■ Exercise details: Lines below starting with the line with "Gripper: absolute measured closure" and going on through the line with "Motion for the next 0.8" must be output exactly; the rest of the records must be left out.

■ Items from a dataset:
★ ★ ★ ★ ★ ★ ★

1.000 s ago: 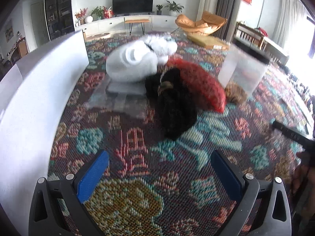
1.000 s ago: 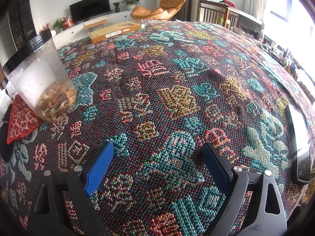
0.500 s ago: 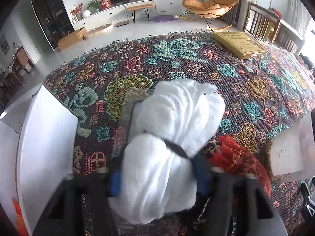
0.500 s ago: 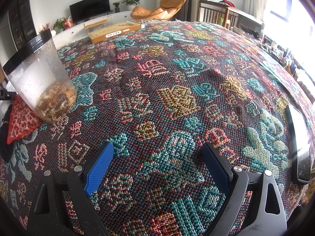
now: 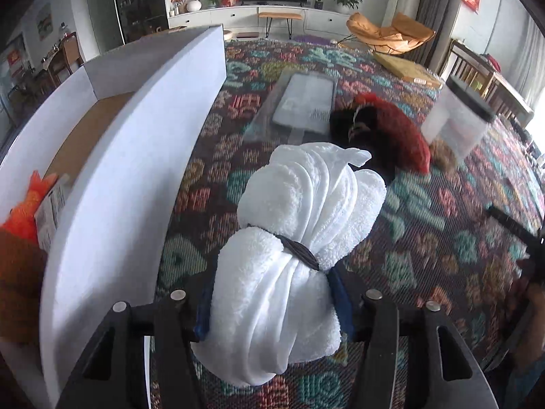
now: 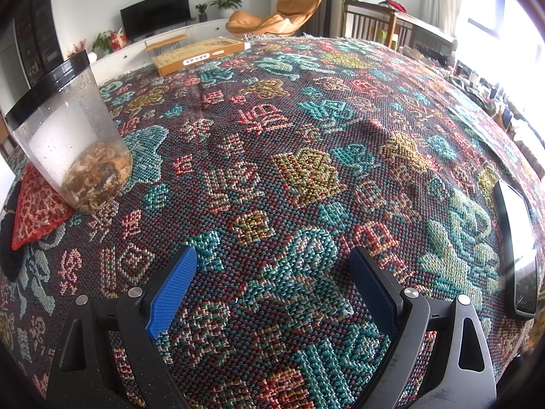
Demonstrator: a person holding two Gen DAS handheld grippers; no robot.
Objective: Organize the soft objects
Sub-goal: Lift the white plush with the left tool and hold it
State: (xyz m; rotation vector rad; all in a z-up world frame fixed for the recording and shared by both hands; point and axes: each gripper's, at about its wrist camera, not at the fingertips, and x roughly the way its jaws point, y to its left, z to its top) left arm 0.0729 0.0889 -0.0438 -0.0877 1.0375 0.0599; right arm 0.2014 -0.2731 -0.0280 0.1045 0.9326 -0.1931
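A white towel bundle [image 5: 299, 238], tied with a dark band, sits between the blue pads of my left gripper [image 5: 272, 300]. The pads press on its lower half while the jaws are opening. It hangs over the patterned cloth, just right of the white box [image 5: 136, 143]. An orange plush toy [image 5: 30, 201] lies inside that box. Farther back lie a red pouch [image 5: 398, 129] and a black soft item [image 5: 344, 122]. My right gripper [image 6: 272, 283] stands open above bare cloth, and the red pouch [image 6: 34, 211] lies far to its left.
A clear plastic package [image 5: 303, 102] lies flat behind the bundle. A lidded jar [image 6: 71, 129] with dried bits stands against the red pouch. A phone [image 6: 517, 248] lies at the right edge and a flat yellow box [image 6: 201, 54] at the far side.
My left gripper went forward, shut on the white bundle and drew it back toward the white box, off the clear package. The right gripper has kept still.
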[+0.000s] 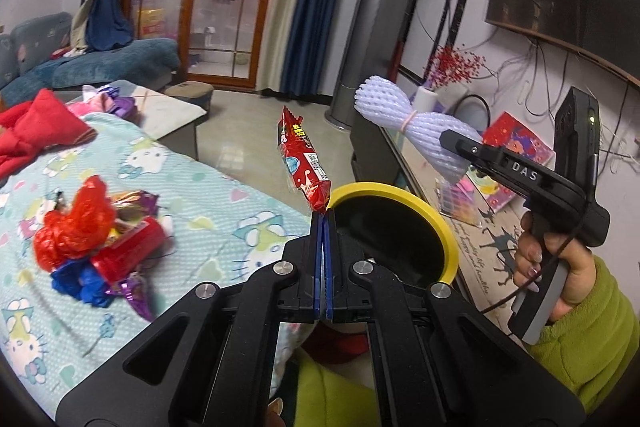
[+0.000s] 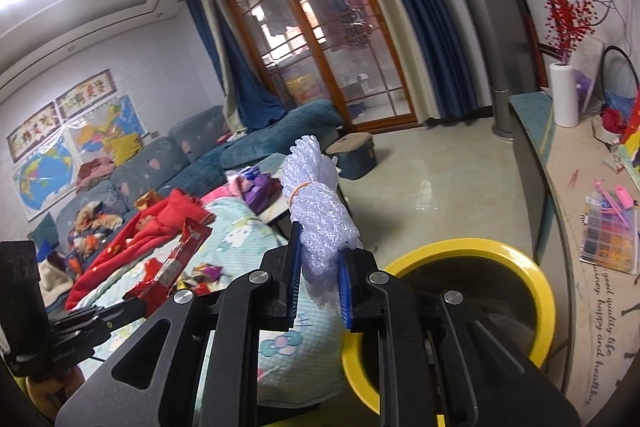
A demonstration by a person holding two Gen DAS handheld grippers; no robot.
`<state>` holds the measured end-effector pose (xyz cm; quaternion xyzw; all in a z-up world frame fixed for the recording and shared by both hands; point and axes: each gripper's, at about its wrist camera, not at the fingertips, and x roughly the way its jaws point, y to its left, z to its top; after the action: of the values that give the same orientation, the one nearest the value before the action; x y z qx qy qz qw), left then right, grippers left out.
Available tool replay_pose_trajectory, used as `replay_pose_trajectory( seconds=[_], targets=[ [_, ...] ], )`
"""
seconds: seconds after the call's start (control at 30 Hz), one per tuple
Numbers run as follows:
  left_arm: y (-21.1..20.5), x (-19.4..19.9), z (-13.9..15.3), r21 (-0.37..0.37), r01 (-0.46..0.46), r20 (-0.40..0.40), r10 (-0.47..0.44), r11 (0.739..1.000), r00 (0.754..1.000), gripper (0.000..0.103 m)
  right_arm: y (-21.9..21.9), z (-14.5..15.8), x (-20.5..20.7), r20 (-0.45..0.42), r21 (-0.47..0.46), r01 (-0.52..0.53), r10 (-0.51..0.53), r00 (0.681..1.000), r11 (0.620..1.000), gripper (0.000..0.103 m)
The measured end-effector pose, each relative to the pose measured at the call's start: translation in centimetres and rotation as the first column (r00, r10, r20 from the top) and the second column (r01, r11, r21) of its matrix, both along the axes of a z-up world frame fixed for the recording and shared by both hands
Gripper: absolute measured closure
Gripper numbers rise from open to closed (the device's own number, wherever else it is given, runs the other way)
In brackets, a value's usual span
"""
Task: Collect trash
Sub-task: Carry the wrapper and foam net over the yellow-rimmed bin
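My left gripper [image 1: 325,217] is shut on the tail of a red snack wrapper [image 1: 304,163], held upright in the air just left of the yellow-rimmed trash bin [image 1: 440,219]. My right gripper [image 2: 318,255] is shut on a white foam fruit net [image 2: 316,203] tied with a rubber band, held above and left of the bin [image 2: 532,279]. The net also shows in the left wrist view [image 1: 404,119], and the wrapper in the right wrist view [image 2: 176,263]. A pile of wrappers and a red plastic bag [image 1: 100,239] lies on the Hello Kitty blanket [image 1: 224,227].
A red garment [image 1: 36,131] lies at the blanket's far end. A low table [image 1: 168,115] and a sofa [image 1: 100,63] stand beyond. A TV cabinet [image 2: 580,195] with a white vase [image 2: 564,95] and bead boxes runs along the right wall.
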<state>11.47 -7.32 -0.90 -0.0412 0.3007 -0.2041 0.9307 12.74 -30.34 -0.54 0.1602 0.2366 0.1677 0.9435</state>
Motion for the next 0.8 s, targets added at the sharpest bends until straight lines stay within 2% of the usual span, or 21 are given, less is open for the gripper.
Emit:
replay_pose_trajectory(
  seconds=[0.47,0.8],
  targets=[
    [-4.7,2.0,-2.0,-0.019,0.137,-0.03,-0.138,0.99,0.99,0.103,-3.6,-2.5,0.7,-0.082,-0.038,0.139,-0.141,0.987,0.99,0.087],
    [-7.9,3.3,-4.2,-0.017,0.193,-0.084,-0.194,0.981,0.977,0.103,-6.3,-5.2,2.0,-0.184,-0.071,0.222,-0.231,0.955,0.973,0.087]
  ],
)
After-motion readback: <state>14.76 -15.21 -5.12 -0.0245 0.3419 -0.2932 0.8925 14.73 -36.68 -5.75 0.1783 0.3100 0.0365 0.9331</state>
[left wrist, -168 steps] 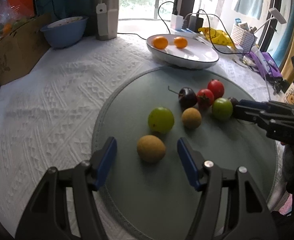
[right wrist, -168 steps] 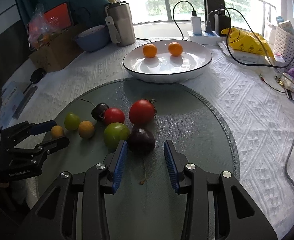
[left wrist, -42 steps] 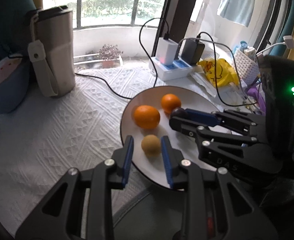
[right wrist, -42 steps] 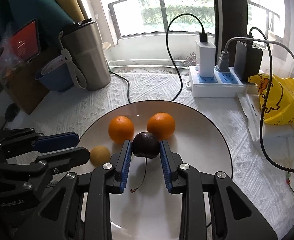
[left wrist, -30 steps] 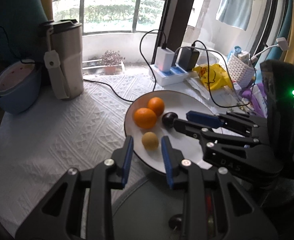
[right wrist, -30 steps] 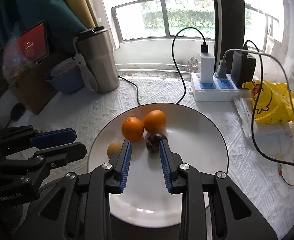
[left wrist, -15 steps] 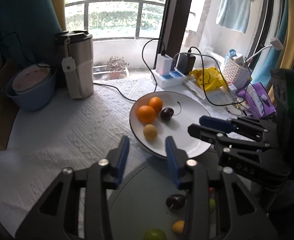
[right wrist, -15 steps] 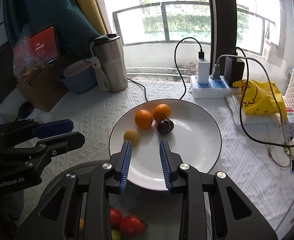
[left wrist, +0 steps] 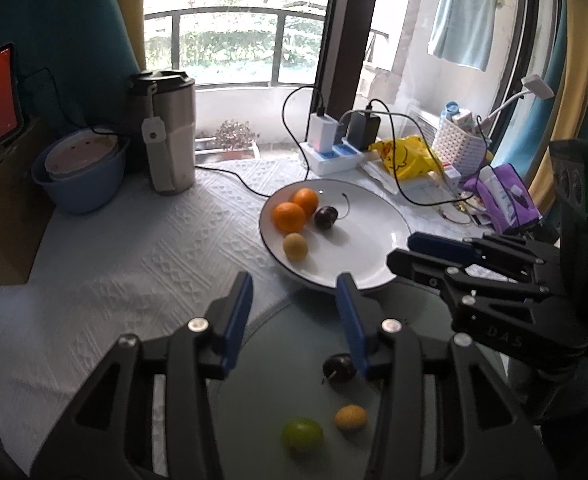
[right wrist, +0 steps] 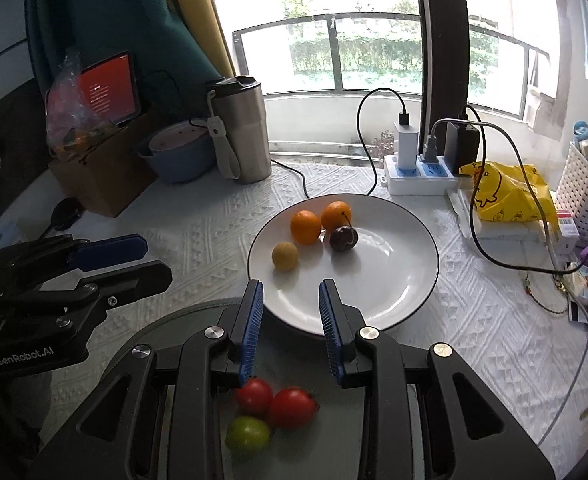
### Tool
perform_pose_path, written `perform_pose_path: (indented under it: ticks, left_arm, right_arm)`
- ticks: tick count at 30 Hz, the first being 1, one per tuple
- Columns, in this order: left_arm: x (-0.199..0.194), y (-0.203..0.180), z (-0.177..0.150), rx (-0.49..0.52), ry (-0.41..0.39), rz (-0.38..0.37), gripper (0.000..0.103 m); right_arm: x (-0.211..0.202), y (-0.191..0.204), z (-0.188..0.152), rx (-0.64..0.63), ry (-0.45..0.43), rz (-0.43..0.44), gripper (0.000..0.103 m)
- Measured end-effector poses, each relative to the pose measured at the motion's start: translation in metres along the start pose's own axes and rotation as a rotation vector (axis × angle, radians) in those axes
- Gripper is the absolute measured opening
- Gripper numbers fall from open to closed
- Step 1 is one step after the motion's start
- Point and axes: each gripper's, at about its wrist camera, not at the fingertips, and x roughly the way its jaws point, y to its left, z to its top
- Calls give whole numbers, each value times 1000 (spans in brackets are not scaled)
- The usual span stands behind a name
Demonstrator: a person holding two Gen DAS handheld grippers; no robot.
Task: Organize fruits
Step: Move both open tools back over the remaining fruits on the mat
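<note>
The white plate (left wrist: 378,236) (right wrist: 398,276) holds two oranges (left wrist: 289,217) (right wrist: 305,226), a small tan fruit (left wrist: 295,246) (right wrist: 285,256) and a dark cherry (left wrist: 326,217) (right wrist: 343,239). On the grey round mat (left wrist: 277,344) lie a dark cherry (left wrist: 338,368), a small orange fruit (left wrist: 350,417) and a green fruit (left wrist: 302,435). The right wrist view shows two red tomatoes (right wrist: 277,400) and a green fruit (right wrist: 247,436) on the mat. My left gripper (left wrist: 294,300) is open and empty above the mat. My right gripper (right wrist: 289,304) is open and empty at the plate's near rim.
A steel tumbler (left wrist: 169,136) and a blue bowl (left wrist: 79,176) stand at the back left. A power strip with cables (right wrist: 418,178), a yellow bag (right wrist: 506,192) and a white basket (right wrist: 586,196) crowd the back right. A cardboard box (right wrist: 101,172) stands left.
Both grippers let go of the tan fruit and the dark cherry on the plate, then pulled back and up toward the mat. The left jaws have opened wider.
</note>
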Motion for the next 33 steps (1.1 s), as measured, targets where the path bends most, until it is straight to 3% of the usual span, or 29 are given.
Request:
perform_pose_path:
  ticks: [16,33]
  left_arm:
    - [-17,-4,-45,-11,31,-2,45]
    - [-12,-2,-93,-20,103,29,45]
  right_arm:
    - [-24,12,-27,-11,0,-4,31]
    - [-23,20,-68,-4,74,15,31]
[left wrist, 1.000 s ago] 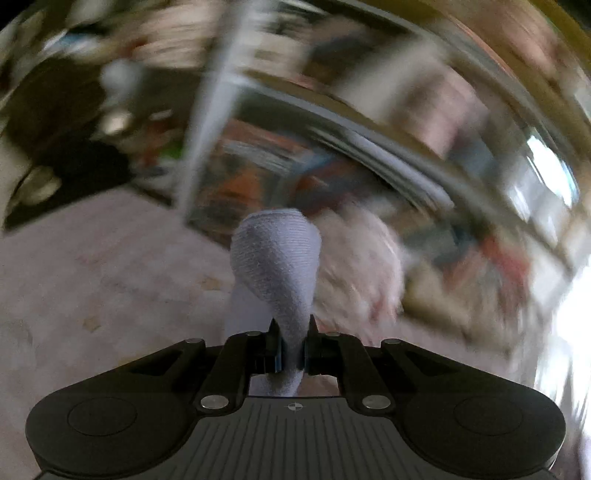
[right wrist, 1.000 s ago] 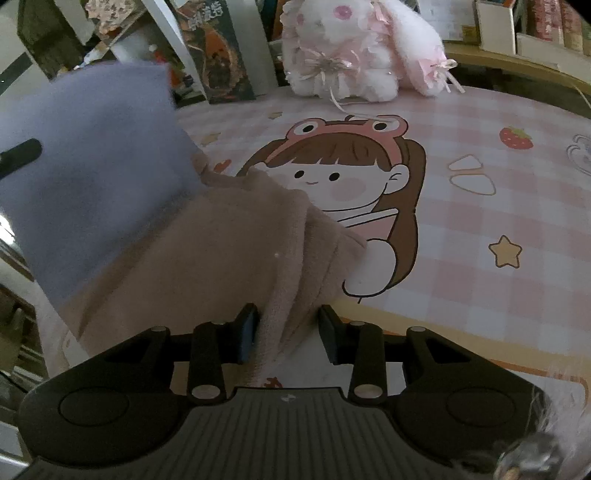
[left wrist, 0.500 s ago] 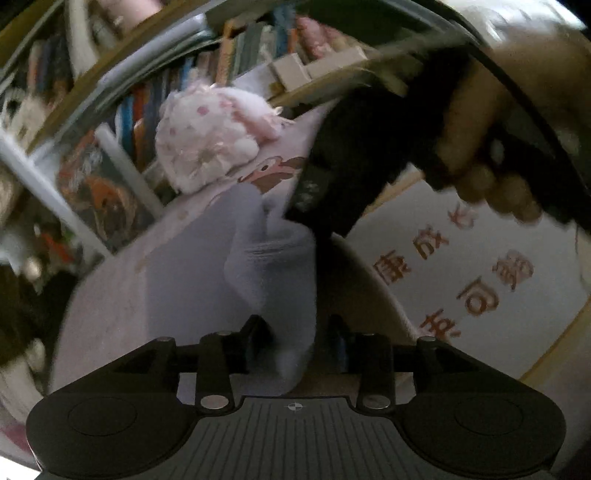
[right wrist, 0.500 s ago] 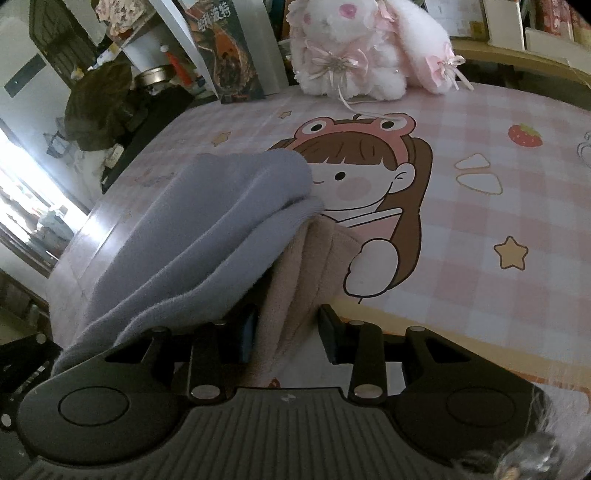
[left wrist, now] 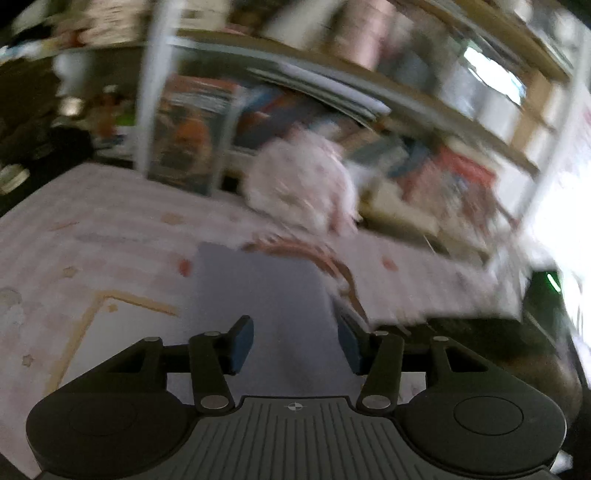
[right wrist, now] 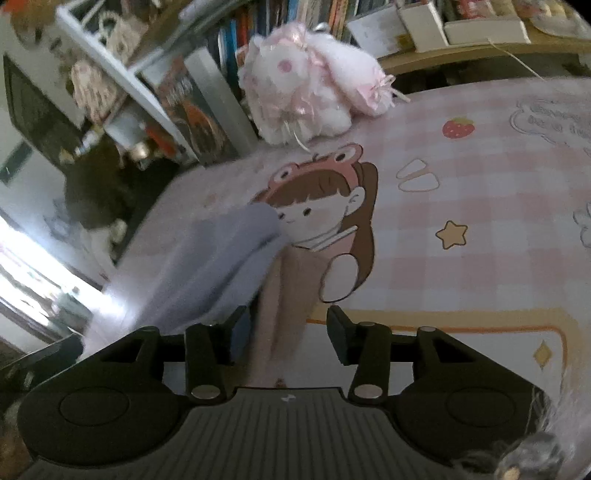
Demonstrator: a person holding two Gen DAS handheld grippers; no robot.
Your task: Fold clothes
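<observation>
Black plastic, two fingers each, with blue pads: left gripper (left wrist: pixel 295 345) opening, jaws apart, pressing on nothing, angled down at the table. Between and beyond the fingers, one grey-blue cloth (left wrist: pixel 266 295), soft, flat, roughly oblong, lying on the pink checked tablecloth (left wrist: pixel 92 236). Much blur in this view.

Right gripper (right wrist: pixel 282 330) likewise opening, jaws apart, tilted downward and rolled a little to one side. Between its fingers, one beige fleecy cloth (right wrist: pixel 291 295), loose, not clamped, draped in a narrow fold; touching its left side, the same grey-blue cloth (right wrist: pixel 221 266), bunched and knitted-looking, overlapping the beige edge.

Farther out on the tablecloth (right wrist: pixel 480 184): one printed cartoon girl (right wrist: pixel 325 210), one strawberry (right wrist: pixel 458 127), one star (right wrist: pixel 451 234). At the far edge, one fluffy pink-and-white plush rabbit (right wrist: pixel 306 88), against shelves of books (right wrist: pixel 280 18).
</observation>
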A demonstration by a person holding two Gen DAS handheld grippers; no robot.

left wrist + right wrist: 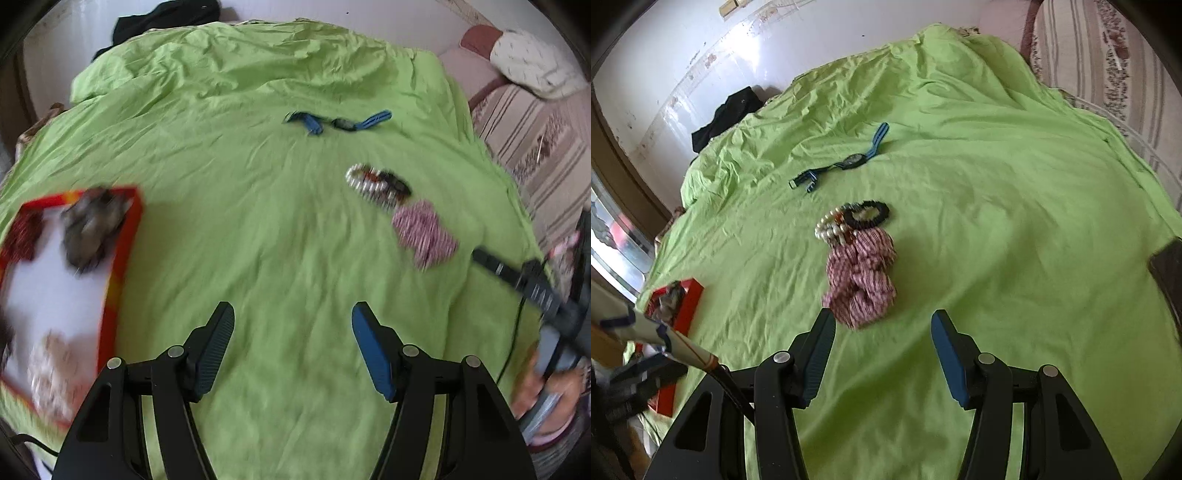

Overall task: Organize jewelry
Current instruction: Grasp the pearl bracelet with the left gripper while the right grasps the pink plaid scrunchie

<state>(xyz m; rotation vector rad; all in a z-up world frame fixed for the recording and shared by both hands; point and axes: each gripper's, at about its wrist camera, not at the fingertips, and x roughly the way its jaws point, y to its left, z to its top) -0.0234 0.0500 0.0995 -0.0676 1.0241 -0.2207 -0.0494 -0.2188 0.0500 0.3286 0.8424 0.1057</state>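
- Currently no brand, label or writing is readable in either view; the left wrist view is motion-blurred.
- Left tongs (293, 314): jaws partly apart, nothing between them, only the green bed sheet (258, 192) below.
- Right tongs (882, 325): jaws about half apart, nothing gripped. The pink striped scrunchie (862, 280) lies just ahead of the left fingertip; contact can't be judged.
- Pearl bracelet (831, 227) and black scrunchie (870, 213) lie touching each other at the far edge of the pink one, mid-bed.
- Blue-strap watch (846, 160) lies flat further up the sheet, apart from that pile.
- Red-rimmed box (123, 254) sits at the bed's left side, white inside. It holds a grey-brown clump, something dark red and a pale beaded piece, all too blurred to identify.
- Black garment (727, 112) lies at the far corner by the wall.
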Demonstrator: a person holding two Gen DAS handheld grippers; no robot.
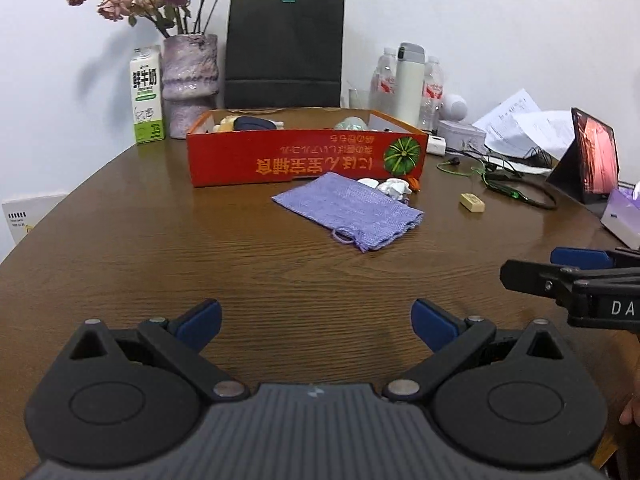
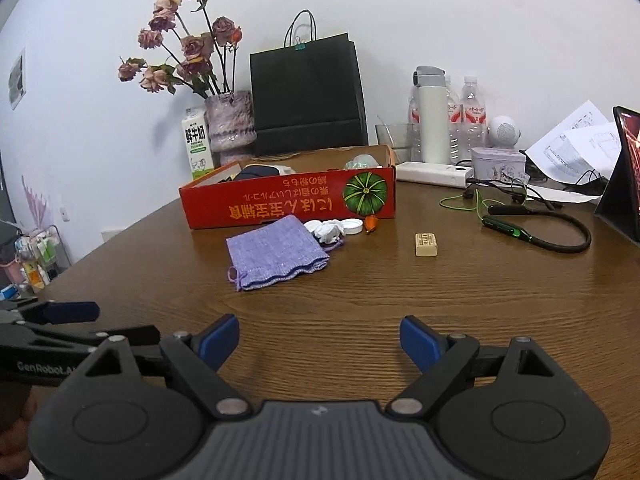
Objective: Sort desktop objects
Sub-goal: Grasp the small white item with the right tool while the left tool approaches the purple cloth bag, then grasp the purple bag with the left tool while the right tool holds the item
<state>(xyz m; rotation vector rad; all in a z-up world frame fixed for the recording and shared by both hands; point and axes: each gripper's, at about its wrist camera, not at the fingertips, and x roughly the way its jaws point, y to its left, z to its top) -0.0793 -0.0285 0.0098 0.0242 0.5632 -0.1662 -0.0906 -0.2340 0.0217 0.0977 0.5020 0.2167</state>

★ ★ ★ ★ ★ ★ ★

■ Response to the task:
Gripper: absolute measured closure
Gripper numbers rise from open to closed (the device's own number, wherever else it is given, runs the other way)
In brackets, a value's usual span
"""
Task: Collect trash
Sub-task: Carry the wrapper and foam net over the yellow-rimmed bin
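My left gripper [image 1: 325,217] is shut on the tail of a red snack wrapper [image 1: 304,163], held upright in the air just left of the yellow-rimmed trash bin [image 1: 440,219]. My right gripper [image 2: 318,255] is shut on a white foam fruit net [image 2: 316,203] tied with a rubber band, held above and left of the bin [image 2: 532,279]. The net also shows in the left wrist view [image 1: 404,119], and the wrapper in the right wrist view [image 2: 176,263]. A pile of wrappers and a red plastic bag [image 1: 100,239] lies on the Hello Kitty blanket [image 1: 224,227].
A red garment [image 1: 36,131] lies at the blanket's far end. A low table [image 1: 168,115] and a sofa [image 1: 100,63] stand beyond. A TV cabinet [image 2: 580,195] with a white vase [image 2: 564,95] and bead boxes runs along the right wall.
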<state>11.47 -7.32 -0.90 -0.0412 0.3007 -0.2041 0.9307 12.74 -30.34 -0.54 0.1602 0.2366 0.1677 0.9435</state>
Motion for the next 0.8 s, targets added at the sharpest bends until straight lines stay within 2% of the usual span, or 21 are given, less is open for the gripper.

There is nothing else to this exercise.